*TASK DESCRIPTION*. Below are records; output all of them exactly.
**** EXERCISE MATERIALS
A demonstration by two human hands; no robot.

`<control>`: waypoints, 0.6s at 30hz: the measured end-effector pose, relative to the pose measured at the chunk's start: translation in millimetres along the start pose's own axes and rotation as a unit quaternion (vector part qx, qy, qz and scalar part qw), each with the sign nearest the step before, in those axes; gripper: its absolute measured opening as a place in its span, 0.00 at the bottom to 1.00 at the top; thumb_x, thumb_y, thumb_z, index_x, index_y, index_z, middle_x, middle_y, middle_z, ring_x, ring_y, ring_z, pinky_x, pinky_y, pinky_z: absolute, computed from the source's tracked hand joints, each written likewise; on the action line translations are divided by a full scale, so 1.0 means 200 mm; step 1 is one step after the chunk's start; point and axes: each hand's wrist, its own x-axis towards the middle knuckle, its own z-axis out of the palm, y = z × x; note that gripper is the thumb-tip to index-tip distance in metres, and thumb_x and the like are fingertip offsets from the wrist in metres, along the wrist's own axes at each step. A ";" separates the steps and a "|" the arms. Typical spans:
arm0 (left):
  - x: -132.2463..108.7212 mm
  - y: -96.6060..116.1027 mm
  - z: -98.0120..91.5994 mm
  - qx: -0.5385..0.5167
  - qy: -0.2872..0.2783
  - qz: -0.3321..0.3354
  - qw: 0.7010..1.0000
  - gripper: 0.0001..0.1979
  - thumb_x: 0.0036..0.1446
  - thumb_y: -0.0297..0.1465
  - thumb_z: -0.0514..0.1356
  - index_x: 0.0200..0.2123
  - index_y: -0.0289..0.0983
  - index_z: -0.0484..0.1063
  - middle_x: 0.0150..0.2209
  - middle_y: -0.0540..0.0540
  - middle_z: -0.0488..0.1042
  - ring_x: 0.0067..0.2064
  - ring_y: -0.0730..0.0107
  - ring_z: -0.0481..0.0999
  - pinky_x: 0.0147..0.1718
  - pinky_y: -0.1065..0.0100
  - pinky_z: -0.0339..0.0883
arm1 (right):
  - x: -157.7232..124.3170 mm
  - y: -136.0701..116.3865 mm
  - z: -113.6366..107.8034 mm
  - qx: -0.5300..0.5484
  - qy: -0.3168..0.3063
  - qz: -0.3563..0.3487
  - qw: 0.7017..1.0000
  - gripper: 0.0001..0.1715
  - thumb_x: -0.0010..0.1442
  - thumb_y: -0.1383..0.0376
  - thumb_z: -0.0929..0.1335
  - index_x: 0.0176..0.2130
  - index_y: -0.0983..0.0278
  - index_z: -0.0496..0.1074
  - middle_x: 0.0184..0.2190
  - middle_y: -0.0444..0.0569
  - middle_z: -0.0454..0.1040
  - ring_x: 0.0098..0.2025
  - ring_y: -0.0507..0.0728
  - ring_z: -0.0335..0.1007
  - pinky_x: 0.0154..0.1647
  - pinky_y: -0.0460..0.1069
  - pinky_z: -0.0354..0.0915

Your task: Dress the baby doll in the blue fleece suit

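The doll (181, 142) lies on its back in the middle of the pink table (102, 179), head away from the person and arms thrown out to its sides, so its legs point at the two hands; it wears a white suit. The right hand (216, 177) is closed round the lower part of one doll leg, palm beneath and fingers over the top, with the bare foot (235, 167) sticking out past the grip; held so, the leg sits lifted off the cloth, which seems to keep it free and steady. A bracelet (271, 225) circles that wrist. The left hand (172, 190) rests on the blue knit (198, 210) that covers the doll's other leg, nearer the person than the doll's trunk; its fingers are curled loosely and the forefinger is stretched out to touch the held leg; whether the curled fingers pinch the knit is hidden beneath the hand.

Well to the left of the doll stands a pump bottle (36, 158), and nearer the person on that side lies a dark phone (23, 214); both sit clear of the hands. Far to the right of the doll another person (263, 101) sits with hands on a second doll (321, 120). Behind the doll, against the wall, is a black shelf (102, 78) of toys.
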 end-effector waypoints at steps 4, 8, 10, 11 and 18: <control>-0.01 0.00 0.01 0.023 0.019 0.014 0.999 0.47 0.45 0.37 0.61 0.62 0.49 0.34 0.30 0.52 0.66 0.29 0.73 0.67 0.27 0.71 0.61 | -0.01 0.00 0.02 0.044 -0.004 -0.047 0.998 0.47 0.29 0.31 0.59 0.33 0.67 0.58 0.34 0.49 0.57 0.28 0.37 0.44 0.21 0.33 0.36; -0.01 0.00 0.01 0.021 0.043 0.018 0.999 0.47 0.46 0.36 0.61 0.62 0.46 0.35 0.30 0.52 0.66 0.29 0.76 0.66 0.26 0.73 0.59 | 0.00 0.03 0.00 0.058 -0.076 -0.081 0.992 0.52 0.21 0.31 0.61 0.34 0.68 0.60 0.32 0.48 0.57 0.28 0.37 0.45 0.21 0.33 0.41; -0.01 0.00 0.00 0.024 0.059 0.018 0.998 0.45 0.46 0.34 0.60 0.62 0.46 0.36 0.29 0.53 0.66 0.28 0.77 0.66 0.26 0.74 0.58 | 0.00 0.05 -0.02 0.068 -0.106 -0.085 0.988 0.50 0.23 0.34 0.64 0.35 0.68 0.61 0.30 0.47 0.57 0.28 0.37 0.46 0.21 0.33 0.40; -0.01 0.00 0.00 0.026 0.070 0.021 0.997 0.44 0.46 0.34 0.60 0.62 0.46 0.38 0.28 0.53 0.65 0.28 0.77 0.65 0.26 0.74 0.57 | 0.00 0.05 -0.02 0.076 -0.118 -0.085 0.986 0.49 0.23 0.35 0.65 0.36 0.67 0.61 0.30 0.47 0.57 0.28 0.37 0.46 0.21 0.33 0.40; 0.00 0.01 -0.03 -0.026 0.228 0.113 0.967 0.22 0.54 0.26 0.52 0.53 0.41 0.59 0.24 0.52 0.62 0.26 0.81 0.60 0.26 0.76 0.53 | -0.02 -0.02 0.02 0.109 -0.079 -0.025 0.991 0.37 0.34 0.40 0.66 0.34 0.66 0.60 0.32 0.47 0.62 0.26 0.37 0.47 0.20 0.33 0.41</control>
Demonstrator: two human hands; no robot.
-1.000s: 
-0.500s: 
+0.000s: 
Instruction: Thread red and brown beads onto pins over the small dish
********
*EXERCISE SOLUTION*.
A demonstration by two human hands; no robot.

`<control>`: waypoints, 0.6s at 30hz: the measured end-effector pose, relative to the pose measured at the chunk's start: translation in millimetres along the start pose's own axes and rotation as a unit quaternion (vector part qx, qy, qz and scalar part qw), each with the sign nearest the step before, in those axes; gripper: its absolute measured opening as a place in its span, 0.00 at the bottom to 1.00 at the top; thumb_x, thumb_y, thumb_z, index_x, index_y, index_z, middle_x, middle_y, middle_z, ring_x, ring_y, ring_z, pinky_x, pinky_y, pinky_z: absolute, computed from the source's tracked hand joints, each written likewise; on the action line translations are divided by a full scale, so 1.0 means 200 mm; step 1 is one step after the chunk's start; point and axes: each hand's wrist, its own x-axis towards the middle knuckle, its own z-axis out of the palm, y = z × x; note that gripper is the thumb-tip to index-tip distance in metres, and thumb_x and the like are fingertip offsets from the wrist in metres, along the wrist's own axes at each step. A ";" separates the steps and a "|" the arms. Typical spans:
arm0 (left):
  - x: -132.2463..108.7212 mm
  - y: -96.6060..116.1027 mm
  - z: -98.0120..91.5994 mm
  - qx: -0.5385..0.5167
  - qy: -0.2872..0.2783
  - qz: -0.3321..0.3354
  - qw: 0.7010..1.0000
  - gripper: 0.0001..0.1979
  - thumb_x: 0.0036..0.1446
  - thumb_y: -0.0297..0.1465
  - thumb_z: -0.0514..0.1356
  - index_x: 0.0200..0.2123
  - index_y: -0.0289..0.0983
  - index_z: -0.0484..0.1063
  - middle_x: 0.0150..0.2209
  - middle_y: -0.0540..0.0540
  - middle_z: -0.0488..0.1042
  - ring_x: 0.0067..0.2064
  - ring_y: -0.0730..0.0107
  - ring_z: -0.0481..0.0999
  - pinky_x: 0.0147..0.1718
  - pinky_y: -0.1065..0.0100
  - pinky_z: -0.0339..0.0883
arm1 (right):
  - x: -157.7232..124.3170 mm
  - y: -136.0701..116.3865 mm
  - z: -113.6366..107.8034 mm
  - qx: -0.5300..0.5484
  - qy: -0.3168..0.3063
  - qz: -0.3563..0.3487
  - qw: 0.7017..1.0000
  - gripper: 0.0001..0.1715
  - thumb_x: -0.0010..0.1442
  - thumb_y: -0.1383..0.0376
  - thumb_z: -0.0929..0.1335
  - index_x: 0.0176..0.2130
  - index_y: -0.0983..0.0278
  - index_z: -0.0496..0.1074
  - middle_x: 0.0184..0.2190
  - middle_y: -0.0444..0.0569
  - middle_z: -0.0454..0.1040
  - ring_x: 0.0098..0.2025
  - ring_y: -0.0507..0.0728
  - ring_z: -0.0335..0.1007
  - pinky_x: 0.0154..0.1647
  - pinky_y: -0.0460..0.1069
  - pinky_z: -0.0354..0.0915

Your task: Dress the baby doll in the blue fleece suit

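The doll (181, 142) lies on its back in the middle of the pink table (102, 179), head away from the person and arms thrown out to its sides, so its legs point at the two hands; it wears a white suit. The right hand (216, 177) is closed round the lower part of one doll leg, palm beneath and fingers over the top, with the bare foot (235, 167) sticking out past the grip; held so, the leg sits lifted off the cloth, which seems to keep it free and steady. A bracelet (271, 225) circles that wrist. The left hand (172, 190) rests on the blue knit (198, 210) that covers the doll's other leg, nearer the person than the doll's trunk; its fingers are curled loosely and the forefinger is stretched out to touch the held leg; whether the curled fingers pinch the knit is hidden beneath the hand.

Well to the left of the doll stands a pump bottle (36, 158), and nearer the person on that side lies a dark phone (23, 214); both sit clear of the hands. Far to the right of the doll another person (263, 101) sits with hands on a second doll (321, 120). Behind the doll, against the wall, is a black shelf (102, 78) of toys.
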 end-effector waypoints at steps 4, 8, 10, 11 and 18: <control>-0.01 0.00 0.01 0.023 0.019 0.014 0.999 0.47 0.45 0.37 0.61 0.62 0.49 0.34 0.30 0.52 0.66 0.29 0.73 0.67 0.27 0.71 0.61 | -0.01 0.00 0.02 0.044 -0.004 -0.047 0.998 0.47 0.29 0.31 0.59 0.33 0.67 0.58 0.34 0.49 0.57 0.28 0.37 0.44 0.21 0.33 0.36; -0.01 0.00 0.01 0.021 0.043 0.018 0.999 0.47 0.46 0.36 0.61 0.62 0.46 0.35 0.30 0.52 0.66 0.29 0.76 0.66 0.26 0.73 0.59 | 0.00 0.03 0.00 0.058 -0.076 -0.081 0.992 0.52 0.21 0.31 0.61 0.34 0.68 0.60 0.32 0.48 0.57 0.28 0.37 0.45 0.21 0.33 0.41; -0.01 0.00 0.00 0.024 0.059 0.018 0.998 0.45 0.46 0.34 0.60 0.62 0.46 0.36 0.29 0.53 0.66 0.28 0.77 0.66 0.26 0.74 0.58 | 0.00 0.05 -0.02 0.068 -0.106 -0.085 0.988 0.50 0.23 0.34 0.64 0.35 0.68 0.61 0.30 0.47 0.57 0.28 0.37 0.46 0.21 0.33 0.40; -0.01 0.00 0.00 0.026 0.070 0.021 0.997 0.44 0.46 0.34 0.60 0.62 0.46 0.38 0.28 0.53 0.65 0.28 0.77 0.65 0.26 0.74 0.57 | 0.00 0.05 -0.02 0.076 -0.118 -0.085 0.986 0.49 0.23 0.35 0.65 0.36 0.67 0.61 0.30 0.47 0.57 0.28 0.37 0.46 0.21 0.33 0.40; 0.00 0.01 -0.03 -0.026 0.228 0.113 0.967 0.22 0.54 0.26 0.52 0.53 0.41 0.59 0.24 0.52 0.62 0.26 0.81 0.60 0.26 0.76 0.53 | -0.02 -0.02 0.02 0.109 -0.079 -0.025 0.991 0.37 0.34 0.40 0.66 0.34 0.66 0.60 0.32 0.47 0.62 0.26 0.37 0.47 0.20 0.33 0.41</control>
Demonstrator: two human hands; no robot.
-1.000s: 
-0.500s: 
+0.000s: 
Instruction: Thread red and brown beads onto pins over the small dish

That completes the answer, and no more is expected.